I agree that the sky is not falling—it fell a long time ago. 

I respect Andrea’s opinion but disagree a little with her on this point.  Granted the Browns were 3-13 last year, but they do have some talented players and you have to start keeping some of your own players, if you’re ever going to build a team of substance.

The Browns have been telling their fans for years that they wanted to build through the draft but they continually let the assets they do have get away after their first contracts are up. Sure, the constant turnover with regimes hasn’t helped but the Browns have not been very good in keeping their own. By last count, they’ve only retained 10 players who hit their second contract status since the team returned in 1999 according to waitingfornextyear.com. By the way, that list includes a kicker and a long-snapper.

Just look at the last couple years, the Browns chose to let Jabaal Sheard, Jordan Cameron, Skrine and Ahtyba Rubin go in free agency last year. Their replacements were Armonty Bryant, Gary Barnidge, Tramon Williams and Randy Starks, hardly upgrades—if not for a breakout year by Barnidge—which I don’t think the team anticipated or they wouldn’t have tried so hard to re-sign Cameron or go after Charles Clay. The previous year they let T.J. Ward and D’Qwell Jackson go. Donte Whitner and Karlos Dansby were the replacements for those two.

Ward, Jackson and Sheard were second-round picks. Most, if not all of the aforementioned players had prominent roles with their new teams. Ward played a big role in helping the Broncos win the Super Bowl. Sheard looked awfully good being used properly, as well.

I know the Browns did win three games and the roster was already loaded (voice of sarcasm) .

Mack, Schwartz, Benjamin and Gipson are about to hit the open market. Mack was a first-round pick, while Schwartz was a high second-round pick. Benjamin was a fourth-round pick, while Gipson was an undrafted free agent. 

It’s hard to know where the fault blames as former GM Ray Farmer allowed Mack to set the terms by putting the transition tag on him. However, Sashi Brown was the chief negotiator of contracts at the time and it’s hard to think he had no input in the decisions to use the transition tag on Mack. It’s also hard to absolve him of any fault of allowing Schwartz, Benjamin and Gipson to get to this point without a contract extension. If Brown had no opinion or say in those matters, it makes you wonder why he is now running the football operation.

Those contracts should’ve been done before last season because once a player gets close to free agency, they usually cannot retain them unless they use the tag designations. 

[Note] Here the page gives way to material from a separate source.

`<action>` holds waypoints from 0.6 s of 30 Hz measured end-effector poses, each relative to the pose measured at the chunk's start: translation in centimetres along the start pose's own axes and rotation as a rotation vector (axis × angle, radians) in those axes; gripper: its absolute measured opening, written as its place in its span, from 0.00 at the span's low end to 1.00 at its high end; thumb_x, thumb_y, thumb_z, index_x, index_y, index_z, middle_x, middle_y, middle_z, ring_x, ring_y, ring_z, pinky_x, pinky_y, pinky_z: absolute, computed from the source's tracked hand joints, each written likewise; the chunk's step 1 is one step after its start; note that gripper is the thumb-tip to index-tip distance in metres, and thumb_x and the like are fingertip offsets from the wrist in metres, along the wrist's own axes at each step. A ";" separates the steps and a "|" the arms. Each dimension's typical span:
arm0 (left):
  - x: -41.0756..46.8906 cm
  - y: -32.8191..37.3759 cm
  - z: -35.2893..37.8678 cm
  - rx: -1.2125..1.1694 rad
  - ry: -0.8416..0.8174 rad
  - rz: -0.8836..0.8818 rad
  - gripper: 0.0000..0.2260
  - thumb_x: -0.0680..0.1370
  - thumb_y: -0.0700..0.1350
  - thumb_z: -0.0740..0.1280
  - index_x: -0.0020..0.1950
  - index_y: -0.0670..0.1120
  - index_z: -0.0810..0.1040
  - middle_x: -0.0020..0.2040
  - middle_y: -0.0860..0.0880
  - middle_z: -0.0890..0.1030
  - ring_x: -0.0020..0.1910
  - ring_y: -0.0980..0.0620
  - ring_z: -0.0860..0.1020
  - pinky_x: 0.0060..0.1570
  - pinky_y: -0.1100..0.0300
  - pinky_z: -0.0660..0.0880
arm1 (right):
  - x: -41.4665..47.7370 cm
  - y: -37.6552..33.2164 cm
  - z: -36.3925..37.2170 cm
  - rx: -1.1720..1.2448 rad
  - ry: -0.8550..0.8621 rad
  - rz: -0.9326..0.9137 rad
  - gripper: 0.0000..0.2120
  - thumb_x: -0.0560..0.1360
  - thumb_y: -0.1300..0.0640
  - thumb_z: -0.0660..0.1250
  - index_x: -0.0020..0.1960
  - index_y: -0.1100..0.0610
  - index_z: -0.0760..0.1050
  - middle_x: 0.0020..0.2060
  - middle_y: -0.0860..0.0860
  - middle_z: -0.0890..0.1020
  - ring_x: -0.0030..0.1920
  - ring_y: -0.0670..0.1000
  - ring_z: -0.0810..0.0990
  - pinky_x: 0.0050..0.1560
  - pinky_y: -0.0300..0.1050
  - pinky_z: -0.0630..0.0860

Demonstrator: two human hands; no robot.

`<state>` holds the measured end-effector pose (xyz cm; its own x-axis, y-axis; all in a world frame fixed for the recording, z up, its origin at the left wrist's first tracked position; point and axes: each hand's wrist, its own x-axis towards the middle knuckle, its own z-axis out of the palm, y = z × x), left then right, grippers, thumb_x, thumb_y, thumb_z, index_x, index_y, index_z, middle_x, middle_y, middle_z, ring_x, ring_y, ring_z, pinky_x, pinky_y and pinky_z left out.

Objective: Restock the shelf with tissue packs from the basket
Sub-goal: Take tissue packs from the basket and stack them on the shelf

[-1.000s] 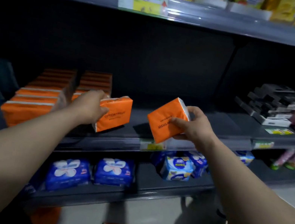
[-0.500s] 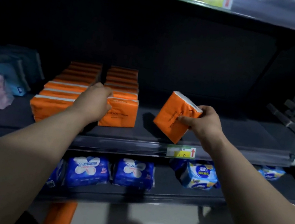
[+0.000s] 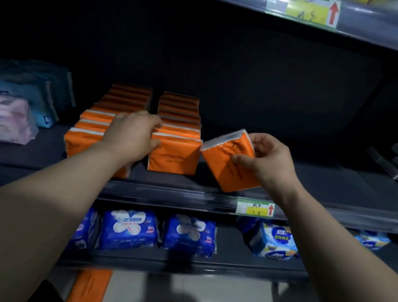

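Tissue pack [image 3: 228,161], orange and tilted on one corner, hangs just above and left of the price label [image 3: 255,208]. Our right fingers [image 3: 260,141] curl over its upper right edge while the thumb presses its printed face, so we have it in a firm pinch. Further left of the label, our left fingers [image 3: 153,126] curl over the top left corner of the upright pack [image 3: 174,158] that fronts the orange row nearer the label, thumb against its side. Whether the tilted pack's low corner touches the shelf [image 3: 317,195] we cannot tell.

We judge the risks as these. The pack's white end touches or nearly touches the upright pack's top corner. If we swing it down without first drawing it toward the label side, it may shove that pack askew or topple the row behind. Its low corner is close to the shelf lip above the label, so a loose release could let it slide off.

Outward from there, our right hand [image 3: 270,163] is cocked inward at the wrist, palm facing left. Our left hand [image 3: 131,136] lies palm down. Both forearms reach up and forward, converging left of the label.
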<state>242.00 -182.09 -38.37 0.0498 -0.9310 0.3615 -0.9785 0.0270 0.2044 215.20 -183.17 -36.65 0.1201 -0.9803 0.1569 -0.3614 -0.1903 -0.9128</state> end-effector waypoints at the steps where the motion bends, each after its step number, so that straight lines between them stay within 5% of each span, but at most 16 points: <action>1: -0.3 -0.4 -0.5 0.006 0.019 -0.004 0.16 0.74 0.49 0.69 0.61 0.49 0.76 0.57 0.46 0.78 0.56 0.44 0.76 0.54 0.53 0.70 | -0.1 -0.5 0.6 -0.023 -0.029 -0.032 0.19 0.66 0.65 0.76 0.54 0.55 0.76 0.47 0.48 0.82 0.45 0.45 0.81 0.42 0.36 0.76; 9: -2.7 -4.8 -2.4 0.004 0.005 -0.150 0.15 0.75 0.53 0.67 0.59 0.50 0.79 0.59 0.45 0.78 0.59 0.42 0.76 0.56 0.51 0.72 | 0.8 -2.7 8.0 -0.422 -0.200 -0.253 0.21 0.65 0.61 0.76 0.56 0.51 0.78 0.50 0.48 0.81 0.52 0.50 0.79 0.55 0.48 0.76; 14: -3.0 -5.4 -2.2 -0.005 -0.054 -0.180 0.16 0.75 0.56 0.65 0.60 0.51 0.78 0.60 0.47 0.78 0.60 0.44 0.75 0.57 0.52 0.71 | 2.0 -3.2 11.3 -0.802 -0.180 -0.365 0.23 0.69 0.52 0.73 0.63 0.44 0.75 0.60 0.51 0.74 0.63 0.53 0.68 0.64 0.50 0.61; 18: -2.7 -5.5 -2.0 -0.026 -0.069 -0.179 0.16 0.76 0.56 0.65 0.60 0.51 0.78 0.60 0.48 0.78 0.59 0.45 0.75 0.57 0.51 0.72 | 2.7 -2.4 12.5 -0.881 -0.169 -0.358 0.23 0.70 0.50 0.72 0.63 0.41 0.74 0.60 0.51 0.69 0.64 0.54 0.64 0.65 0.49 0.55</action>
<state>247.70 -178.98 -38.61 0.2078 -0.9445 0.2543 -0.9496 -0.1325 0.2839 227.93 -184.66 -38.76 0.4641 -0.8493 0.2517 -0.8336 -0.5148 -0.2000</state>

The Browns have the third-most salary cap room in the NFL behind only Jacksonville and Tennessee. I am not advocating foolish spending, but they have to identify the players to build around and keep them, instead of developing them for other teams. Obviously, it’s not my money, but what are they saving the salary cap space for?

Dwayne Bowe was given a two-year contract for $12.5 million and he produced five catches. I think anyone could make the case that Benjamin was a bit more productive than Bowe with 68 receptions for 966 yards. By the way, he’s one of the top punt returners in the NFL. By the way, I don’t think he’s asking for anything near what Bowe was paid.

Sure, the Browns could end up coming out of this in good shape. You have to wait-and-see who they come out of free agency with. Hue Jackson said he would hope to sign two or three starters. Well they better as it’s likely they’re going to lose four primary starters, at least in free agency. 

Here’s my synopsis of free agency, as far as options, assuming the four free agents leave.

Replacing Benjamin: Marvin Jones or Mohamed Sanu.

Replacing Gipson: Reggie Nelson or George Iloka.

Replacing Schwartz: Andre Smith, Russell Okung or Donald Penn.

Replacing Mack: Besides Cameron Erving, free agent Stefen Wisniewski or Ben Jones. 

Other free agents that the Browns have the money to go after, but likely won’t are: Malik Jackson, Bruce Irvin, Danny Trevathan, Janoris Jenkins, Tamba Hali Jaye Howard, Lamar Miller or Chris Ivory.

Depending on who they sign will determine if they made the right moves. The Browns could improve themselves from those they let get away, but it’s hard to make the argument you’re improving your team when you continually let building block pieces walk away with nothing in return.